La Suède veut expulser des dizaines de milliers de migrants
La Suède a déclaré vouloir expulser presque la moitié de tous les demandeurs d'asile arrivés sur son territoire l'an dernier. Le gouvernement a annoncé qu'entre 60.000 et 80.000 néo-arrivants devraient quitter le pays. Pour les commentateurs européens, cette décision émet un signal fort.
L'Europe devient un archipel de ghettos
La politique d’expulsion menée par la Suède atteste des menaces qui pèsent sur les démocraties européennes, déplore le quotidien de centre-gauche la Repubblica :
«Face à la crise migratoire d’un côté et la menace terroriste de l’autre, le futur de l’UE n’est pas le seul motif d’inquiétude aujourd’hui. ... On savait déjà, en effet, que cette entité n’était qu’une coquille vide, dépourvue d’âme et d’orgueil, bien avant le double défi qui se présente désormais à elle. Ce qui est remis en cause aujourd’hui, c’est le caractère même de nos démocraties, sans exception. Plus précisément, ce qu’il adviendra des valeurs de liberté et de tolérance ancrées dans nos constitutions et fièrement exhibées au monde comme un modèle de civilisation. La pulsion xénophobe, particulièrement présente entre la Baltique et la mer Noire, gagne aujourd’hui les deux principales démocraties continentales : la France et l’Allemagne. Dans toute l’Europe prédomine désormais la pratique de l’expulsion des migrants, suivant une dynamique rigoureuse Nord-Sud. L’UE risque de se transformer en archipel de ghettos, aussi isolés qu’hostiles.»
Les dirigeants allemands et suédois n'ont plus qu'à jeter l'éponge
Sous la pression de l’opinion, l’Allemagne et la Suède, pays initialement favorables à l’accueil des réfugiés, commencent à se raviser, constate le rédacteur en chef du quotidien libéral Mláda fronta Dnes, Jaroslav Plesl, qui ne cache pas sa satisfaction :
«L’Allemagne offre le spectacle d'une classe politique complètement déboussolée, qui se cramponne au pouvoir avec les dernières forces qui lui restent. S’agissant de la chancelière, la seule question qui subsiste est celle de sa relève. … Quant aux Suédois, eux aussi sont revenus de leur grande naïveté. Le gouvernement a réagi à une situation absolument intenable et explosive sur le plan social. … Les élites politiques de ces pays se sont fourvoyées et tôt ou tard, elles devront démissionner.

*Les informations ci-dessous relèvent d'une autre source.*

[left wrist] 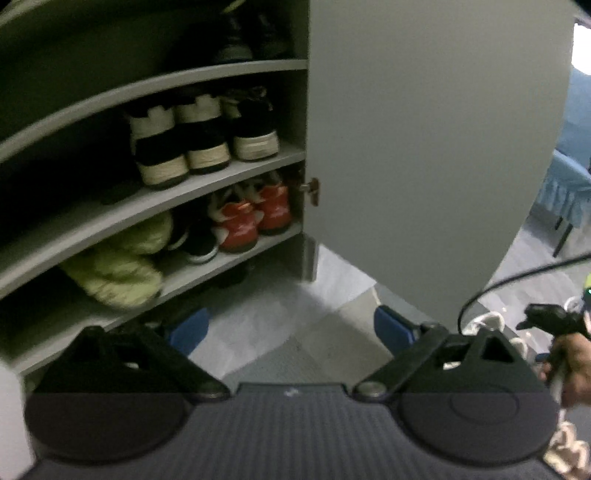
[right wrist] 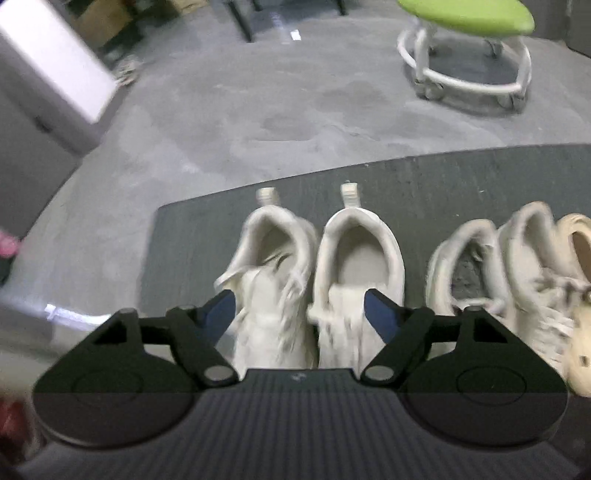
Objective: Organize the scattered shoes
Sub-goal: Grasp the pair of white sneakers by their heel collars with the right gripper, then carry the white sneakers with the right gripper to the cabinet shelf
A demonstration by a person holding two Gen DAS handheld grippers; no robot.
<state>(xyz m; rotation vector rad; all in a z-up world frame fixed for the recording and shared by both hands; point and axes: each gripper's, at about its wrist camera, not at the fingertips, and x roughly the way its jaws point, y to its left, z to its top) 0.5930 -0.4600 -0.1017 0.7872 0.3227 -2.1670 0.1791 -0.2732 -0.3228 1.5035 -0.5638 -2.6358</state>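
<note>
White sneakers (right wrist: 314,280), paired on the dark mat (right wrist: 424,177), are straddled but not yet gripped by the wide-open right claw (right wrist: 301,314), while the empty, open left claw (left wrist: 291,332) is aimed at the shoe cabinet (left wrist: 236,162); closing is judged next.

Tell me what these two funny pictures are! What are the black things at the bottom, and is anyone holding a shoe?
A person holds a grabber tool in each hand, and each tool carries a small camera looking out along its two fingers. One picture comes from the left gripper: it faces an open shoe cabinet with red sneakers on a shelf. The other comes from the right gripper: it looks down at a pair of white sneakers standing side by side on a dark mat, with more pale shoes beside them. A green stool stands further off. Both tools are open, and neither holds a shoe yet.
</note>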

Contrairement à la majorité des dirigeants politiques des PECO, qui ont su évaluer les risques et la gravité de la situation, réagir de manière appropriée, et résister à la pression de dirigeants contre lesquels s’insurgent aujourd’hui les populations concernés.»
Les expulsions : une entreprise délicate
Le projet du gouvernement socialiste-écologiste sera difficile à mettre en œuvre, et ce pour plusieurs raisons, analyse le quotidien Expressen :
«Les déboutés seront fortement tentés de rester clandestinement en Suède, c’est pourquoi la mise en application des expulsions nécessitera une coercition. … Où trouvera-t-on les policiers pour escorter à bord des avions de rapatriement, en soutien au personnel navigant, ceux qui opposeront une résistance à leur expulsion ? Sur ces 80 000 personnes, il suffit qu’une infime minorité se montre violente pour compromettre le projet. Il faut envisager bien plus de mesures : il est déconcertant que la Suède n’ait pas conclu d’accords de reprise avec l'Afghanistan, pays qui perçoit la plus grande part de l’aide au développement alloué par notre pays. Un levier d’action que notre gouvernement pourrait enclencher. Les tribunaux ont eux aussi besoin de davantage de personnel. Le gouvernement doit définir une politique cohérente.»